Feb 2, 201502:01 PMThe Gray Area
with Donna Gray
Fighting the machines: Why good customer service requires real human voices
(page 1 of 2)
Not too long ago, I made a phone call to our then-provider of Internet, TV, and telephone service. I don’t like making these calls because I’m not patient when it comes to the series of steps you need to go through before talking to a live human being.
When I was finally granted that privilege and heard the familiar “this call may be recorded for quality assurance purposes,” I felt relief, followed by frustration when for the third time I had to identify myself with my personal information.

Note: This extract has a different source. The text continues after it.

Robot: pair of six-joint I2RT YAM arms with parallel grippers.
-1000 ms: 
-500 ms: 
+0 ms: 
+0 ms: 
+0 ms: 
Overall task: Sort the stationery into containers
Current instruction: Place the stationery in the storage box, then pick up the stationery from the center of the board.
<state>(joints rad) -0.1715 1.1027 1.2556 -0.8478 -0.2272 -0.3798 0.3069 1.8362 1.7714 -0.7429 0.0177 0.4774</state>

What has happened to old-fashioned customer service? Nowadays, it seems that if it isn’t on a script, it isn’t part of a two-way dialogue between a customer and a customer service agent.
Good communication should always be part of good customer relationships, and I’m old-fashioned enough to think it should begin with the way we answer our business phones. We have a sophisticated phone system; it does pretty much everything except make the morning coffee. The other day, during lunch hour, I was “first on phones” and I surprised a caller, who was sure he had connected to a recording because I answer the phone with, “Thank you for calling Total Awards & Promotions, this is Donna.” When he realized I was a real person, he commented on how grateful he felt that he didn’t have to deal with “voice mail [expletive].”
Most of us whose daily work lives are filled to capacity don’t take nicely to being “on hold,” “screened for importance,” or “lost in the system.” Why do some people think that their customers would feel differently?